As participants took their places for the photo and video shoot that would later run across the Department’s social media platforms for the national “Light It Up Blue” event on April 2nd, which is dedicated to raising awareness of Autism Spectrum Disorder (ASD), they did so armed with a deeper understanding of and compassion for the issue, thanks to a special training provided by the Department’s Correction Officer Training Academy.
Following an introduction to the Department by Lieutenant Abiezer Ayuso, who first observed lead trainer and Boston Police Officer Michelle Maffeo in action during a Choice Program presentation, members of ARC of South Norfolk/Autism and Law Enforcement Education Coalition (ALEC) have been visiting the Department for the past two years, providing autism awareness training to captains and lieutenants.
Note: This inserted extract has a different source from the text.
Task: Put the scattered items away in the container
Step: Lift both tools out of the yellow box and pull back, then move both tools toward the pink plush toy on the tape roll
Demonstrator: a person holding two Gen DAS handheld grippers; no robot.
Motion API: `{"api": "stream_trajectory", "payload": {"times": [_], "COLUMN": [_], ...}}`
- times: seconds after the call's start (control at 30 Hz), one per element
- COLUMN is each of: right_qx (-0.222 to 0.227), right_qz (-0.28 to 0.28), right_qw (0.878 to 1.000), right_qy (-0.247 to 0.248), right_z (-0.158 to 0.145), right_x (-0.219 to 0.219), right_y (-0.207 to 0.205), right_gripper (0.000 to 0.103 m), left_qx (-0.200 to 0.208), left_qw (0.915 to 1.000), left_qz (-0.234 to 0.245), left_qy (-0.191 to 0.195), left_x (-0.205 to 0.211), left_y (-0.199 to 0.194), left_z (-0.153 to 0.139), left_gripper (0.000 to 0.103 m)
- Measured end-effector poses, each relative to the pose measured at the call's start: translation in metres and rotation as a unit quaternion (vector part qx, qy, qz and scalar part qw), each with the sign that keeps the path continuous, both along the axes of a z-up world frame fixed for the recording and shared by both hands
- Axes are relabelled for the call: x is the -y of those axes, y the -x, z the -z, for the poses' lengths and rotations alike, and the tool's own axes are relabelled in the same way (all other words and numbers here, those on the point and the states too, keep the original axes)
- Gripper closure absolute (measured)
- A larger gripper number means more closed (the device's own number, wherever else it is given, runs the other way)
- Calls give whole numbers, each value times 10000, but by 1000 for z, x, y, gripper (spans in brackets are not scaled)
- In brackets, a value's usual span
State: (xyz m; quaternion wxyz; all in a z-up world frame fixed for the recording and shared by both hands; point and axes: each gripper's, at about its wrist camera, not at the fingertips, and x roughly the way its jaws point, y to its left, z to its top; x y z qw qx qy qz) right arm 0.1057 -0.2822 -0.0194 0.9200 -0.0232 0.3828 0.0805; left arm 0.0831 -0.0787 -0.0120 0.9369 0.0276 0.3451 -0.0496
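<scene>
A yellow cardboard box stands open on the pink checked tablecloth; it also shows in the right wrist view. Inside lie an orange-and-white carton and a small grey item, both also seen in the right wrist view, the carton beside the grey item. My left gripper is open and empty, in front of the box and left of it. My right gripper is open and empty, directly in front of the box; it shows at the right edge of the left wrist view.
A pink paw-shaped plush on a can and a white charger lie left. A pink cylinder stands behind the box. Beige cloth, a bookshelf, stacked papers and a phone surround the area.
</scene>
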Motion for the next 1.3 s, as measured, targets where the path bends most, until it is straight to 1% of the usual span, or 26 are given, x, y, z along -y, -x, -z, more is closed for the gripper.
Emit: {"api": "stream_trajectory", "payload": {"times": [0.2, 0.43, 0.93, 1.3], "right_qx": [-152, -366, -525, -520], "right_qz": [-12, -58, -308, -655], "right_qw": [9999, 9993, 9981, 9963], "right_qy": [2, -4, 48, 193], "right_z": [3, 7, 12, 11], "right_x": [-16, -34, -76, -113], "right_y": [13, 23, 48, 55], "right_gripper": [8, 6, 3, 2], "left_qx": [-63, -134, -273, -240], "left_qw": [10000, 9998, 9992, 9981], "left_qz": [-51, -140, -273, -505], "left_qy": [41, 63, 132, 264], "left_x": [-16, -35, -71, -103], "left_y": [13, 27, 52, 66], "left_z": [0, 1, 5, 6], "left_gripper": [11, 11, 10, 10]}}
This year, all custody and non-custody staff will be given the training.
“Any time that we can provide education that allows for a positive interaction with someone with autism or any other disorder, it is well worth the time invested in training,” said Assistant Deputy Superintendent and Supervisor of Training Jose Mojica.
Having welcomed the arrival and expansion of the autism awareness curriculum as an important addition to the training academy roster, Suffolk County Sheriff Steven W. Tompkins also noted that it is just one on a lengthy list of important topics about which SCSD members are trained, and spoke about the role of training as a whole with respect to the success of the Department.
“Trainings like these – whether their focus is autism awareness, gender-specific programming, suicide prevention or a multitude of others that we offer – are such a critical part of what helps to make the Suffolk County Sheriff’s Department one of the best in the country,” said Sheriff Tompkins. “We are constantly adding new elements and upgrading existing materials to ensure that our staff is well-prepared to deliver the most effective programming and services to those in our care and custody.”